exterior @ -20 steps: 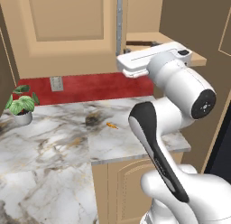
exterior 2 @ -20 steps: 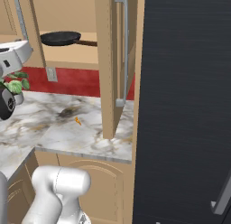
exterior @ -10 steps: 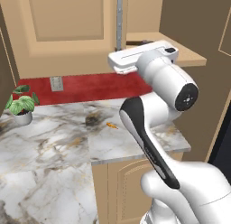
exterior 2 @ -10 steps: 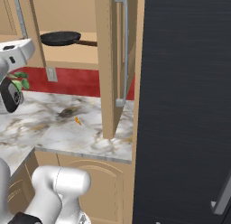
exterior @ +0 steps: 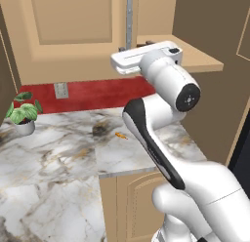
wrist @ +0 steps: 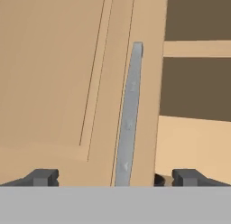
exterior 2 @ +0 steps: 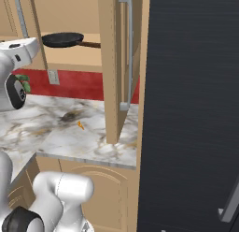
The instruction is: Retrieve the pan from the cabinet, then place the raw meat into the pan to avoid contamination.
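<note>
The pan (exterior 2: 63, 39) is round and black, and it rests on the cabinet's wooden shelf (exterior 2: 88, 52) with its brown handle pointing right. The cabinet's right door (exterior 2: 112, 72) stands open; its left door (exterior: 73, 26) is closed. My gripper (wrist: 116, 179) is open, with its two dark fingertips (wrist: 43, 178) set wide apart. It faces the left door's silver bar handle (wrist: 128, 123), which runs up between them. The white hand (exterior: 146, 58) hovers level with the shelf (exterior: 195, 55), in front of the pan. The raw meat is out of view.
A marble counter (exterior: 58, 158) runs below the cabinet, with a small orange bit (exterior: 119, 135) on it and a potted plant (exterior: 22, 111) at its left. The red backsplash carries a wall outlet (exterior: 61, 90). A tall black appliance (exterior 2: 186, 109) stands at the right.
The hand has swung left along the cabinet front toward the closed door's handle. The jaws have stayed wide open, and the pan has not moved.
</note>
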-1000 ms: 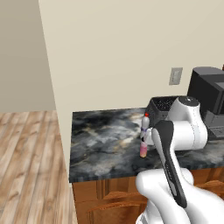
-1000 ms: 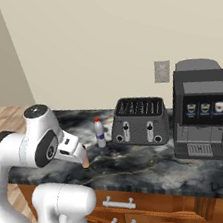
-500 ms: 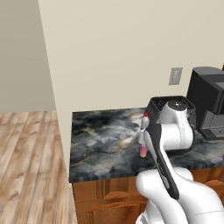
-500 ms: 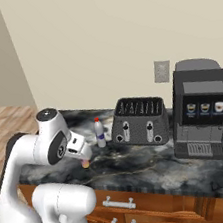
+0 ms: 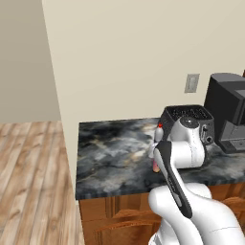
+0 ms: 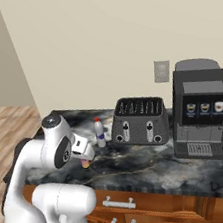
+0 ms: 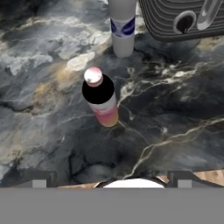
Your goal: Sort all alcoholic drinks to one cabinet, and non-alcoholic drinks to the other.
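Raised since before, spread end effector hovers empty above pink-capped bottle.

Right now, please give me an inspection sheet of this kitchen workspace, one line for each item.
Surface: dark marbled stone counter, bare at its left end.
Job's things: pink-capped bottle with black label and white bottle with blue label, both upright, apart.
Clutter: dark ribbed toaster; black coffee machine.
Gripper: gripper open, above the pink-capped bottle, holding nothing.
Cables: nothing seen.
Surroundings: beige wall with grey outlet plate; wooden floor.
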You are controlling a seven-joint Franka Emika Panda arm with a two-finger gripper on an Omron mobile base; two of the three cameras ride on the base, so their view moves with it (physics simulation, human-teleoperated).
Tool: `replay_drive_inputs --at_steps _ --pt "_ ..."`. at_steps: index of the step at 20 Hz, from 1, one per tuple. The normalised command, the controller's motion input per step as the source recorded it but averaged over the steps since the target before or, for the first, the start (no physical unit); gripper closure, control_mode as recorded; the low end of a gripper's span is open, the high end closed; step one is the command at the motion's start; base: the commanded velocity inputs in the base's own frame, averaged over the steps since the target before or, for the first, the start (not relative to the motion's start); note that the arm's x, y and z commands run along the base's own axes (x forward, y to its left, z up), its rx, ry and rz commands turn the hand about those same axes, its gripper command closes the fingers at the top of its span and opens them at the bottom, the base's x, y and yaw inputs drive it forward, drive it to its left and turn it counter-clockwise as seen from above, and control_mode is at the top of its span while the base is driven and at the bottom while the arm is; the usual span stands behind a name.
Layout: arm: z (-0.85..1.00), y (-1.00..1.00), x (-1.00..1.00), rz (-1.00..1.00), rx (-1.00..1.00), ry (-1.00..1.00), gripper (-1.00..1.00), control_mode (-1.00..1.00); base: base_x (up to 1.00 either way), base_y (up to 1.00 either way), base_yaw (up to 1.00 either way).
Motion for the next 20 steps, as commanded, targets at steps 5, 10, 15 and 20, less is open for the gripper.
replay_drive_inputs --at_steps 5,10,15,20 --pt "-0.04 0.05 0.33 0.0 0.0 -0.07 -1.0 -1.0 0.0 0.0 0.0" --pt "-0.07 0.06 0.34 0.0 0.0 -0.03 -1.0 -1.0 0.0 0.0 0.0" --pt "-0.13 0.0 0.28 0.0 0.0 0.0 -1.0 -1.0 0.0 0.0 0.0" --pt "-0.19 0.0 0.2 0.0 0.0 0.0 -1.0 -1.0 0.0 0.0 0.0"
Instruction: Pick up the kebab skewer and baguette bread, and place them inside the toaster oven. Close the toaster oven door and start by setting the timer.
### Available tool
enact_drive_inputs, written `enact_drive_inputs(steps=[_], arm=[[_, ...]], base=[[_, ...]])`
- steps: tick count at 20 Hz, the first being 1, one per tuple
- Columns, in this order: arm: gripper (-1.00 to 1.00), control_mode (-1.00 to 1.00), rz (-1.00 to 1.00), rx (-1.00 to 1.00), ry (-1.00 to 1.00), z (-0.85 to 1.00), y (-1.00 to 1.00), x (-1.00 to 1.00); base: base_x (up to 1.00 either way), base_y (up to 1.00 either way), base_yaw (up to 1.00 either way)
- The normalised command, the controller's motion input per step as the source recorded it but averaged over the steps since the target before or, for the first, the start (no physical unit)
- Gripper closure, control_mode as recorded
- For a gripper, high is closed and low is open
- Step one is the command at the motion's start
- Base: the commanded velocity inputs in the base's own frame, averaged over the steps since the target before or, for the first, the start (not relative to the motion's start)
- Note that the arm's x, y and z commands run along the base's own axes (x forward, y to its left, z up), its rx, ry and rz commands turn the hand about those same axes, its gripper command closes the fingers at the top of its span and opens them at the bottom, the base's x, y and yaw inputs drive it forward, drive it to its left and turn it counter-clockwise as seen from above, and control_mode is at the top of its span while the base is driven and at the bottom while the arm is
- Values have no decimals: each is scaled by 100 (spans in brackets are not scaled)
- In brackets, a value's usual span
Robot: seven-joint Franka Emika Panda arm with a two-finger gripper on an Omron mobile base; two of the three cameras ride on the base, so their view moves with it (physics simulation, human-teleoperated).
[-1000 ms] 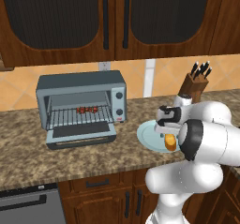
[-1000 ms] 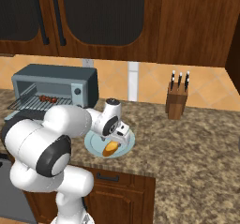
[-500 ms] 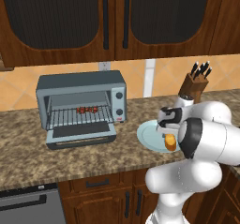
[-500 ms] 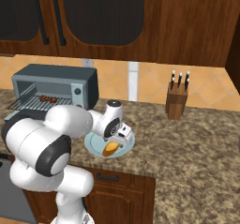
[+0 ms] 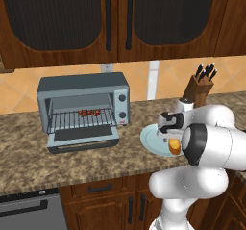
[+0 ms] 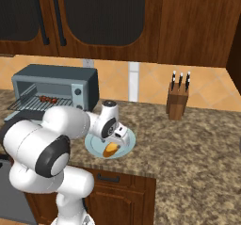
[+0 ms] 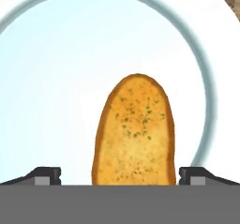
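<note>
Hand view looks straight down on the short, stubby golden-orange baguette bread (image 7: pixel 135 131), flecked with green, lying on the round pale blue plate (image 7: pixel 42 92). The 2 dark finger tips of the gripper (image 7: pixel 120 175) stand apart, 1 on each side of the near end of the bread, with a clear gap on both sides; nothing is clamped yet.

In the left base view the white arm bends down over the plate (image 5: pixel 150 140), which sits on the speckled brown stone counter (image 5: pixel 29 152) to the right of the grey-blue boxy toaster oven (image 5: pixel 81 87). The oven's drop-down door (image 5: pixel 84 136), with its dark window, lies folded open in front of the cavity. On the wire rack (image 5: pixel 72 121) inside rests the thin kebab skewer (image 5: pixel 89 112) with its dark red and brown chunks. A wooden knife block (image 6: pixel 178 102) stands further along the counter, well apart from the plate.

Judging from this, 1 of the 2 food items is already in the oven. Left to do: close the fingers on the bread, lift it, carry it to the rack beside the skewer, swing the door shut, then turn 1 of the 2 round knobs (image 5: pixel 122 98) on the right panel to set the timer. The step in hand seems to be the grasp of the bread.
</note>
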Motion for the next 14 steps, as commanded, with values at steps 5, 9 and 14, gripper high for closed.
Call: enact_drive_inputs(steps=[5, 9, 14], arm=[[-100, -100, 0, 0, 0, 0, -11, 0], [-100, -100, 0, 0, 0, 0, -22, 0], [-100, -100, 0, -1, 0, -12, 0, 0]], base=[[0, 0, 0], [0, 0, 0], [0, 0, 0]])
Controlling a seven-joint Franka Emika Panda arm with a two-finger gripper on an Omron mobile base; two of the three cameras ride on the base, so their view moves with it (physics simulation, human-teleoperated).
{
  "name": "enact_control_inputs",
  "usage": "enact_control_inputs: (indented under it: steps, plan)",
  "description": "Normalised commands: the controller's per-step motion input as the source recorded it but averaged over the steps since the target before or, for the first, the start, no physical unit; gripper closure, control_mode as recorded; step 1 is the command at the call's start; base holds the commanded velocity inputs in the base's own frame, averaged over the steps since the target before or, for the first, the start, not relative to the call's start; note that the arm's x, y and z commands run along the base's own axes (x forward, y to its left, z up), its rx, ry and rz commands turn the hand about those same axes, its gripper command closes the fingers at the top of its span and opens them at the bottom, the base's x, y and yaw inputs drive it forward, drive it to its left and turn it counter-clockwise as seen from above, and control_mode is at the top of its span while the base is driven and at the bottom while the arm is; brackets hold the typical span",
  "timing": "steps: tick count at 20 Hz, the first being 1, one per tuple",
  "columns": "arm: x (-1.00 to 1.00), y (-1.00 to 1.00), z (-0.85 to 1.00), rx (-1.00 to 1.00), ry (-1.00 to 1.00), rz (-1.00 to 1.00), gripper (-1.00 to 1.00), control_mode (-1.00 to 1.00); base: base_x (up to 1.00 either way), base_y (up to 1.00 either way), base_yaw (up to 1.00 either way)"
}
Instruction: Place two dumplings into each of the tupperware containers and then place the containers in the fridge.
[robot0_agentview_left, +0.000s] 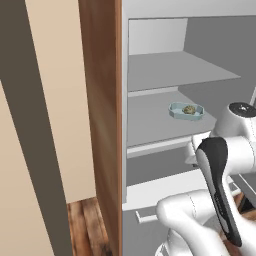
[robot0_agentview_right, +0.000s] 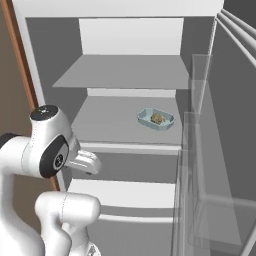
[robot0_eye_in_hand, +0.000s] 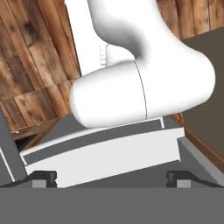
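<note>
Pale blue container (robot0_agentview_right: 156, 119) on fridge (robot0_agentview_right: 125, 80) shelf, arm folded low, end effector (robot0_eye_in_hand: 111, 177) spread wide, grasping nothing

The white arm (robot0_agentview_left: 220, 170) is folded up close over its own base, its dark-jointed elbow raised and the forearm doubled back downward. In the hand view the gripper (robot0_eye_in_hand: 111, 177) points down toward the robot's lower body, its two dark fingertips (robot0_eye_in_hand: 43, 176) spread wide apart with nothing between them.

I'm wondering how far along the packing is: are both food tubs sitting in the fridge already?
No, the middle shelf of the fridge carries just the pale blue container, with a dumpling inside it.
</note>
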Motion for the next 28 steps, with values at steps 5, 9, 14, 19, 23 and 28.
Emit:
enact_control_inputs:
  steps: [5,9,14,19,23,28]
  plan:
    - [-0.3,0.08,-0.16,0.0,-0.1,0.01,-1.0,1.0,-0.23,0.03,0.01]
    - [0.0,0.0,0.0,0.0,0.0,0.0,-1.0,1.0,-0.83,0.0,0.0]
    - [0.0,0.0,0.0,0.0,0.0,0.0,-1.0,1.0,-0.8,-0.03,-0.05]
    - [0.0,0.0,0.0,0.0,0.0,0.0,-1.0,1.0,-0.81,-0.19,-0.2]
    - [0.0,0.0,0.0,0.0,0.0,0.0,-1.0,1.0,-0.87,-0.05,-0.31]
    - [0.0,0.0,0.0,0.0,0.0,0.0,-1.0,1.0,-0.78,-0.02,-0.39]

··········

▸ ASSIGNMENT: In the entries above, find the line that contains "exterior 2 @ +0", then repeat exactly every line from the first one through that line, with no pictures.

▸ YOUR SOLUTION:
exterior @ -20 steps: 
exterior 2 @ -20 steps: 
exterior @ -10 steps: 
exterior 2 @ -10 steps: 
exterior @ +0 steps: 
wrist @ +0 steps: 
exterior 2 @ +0 steps: 

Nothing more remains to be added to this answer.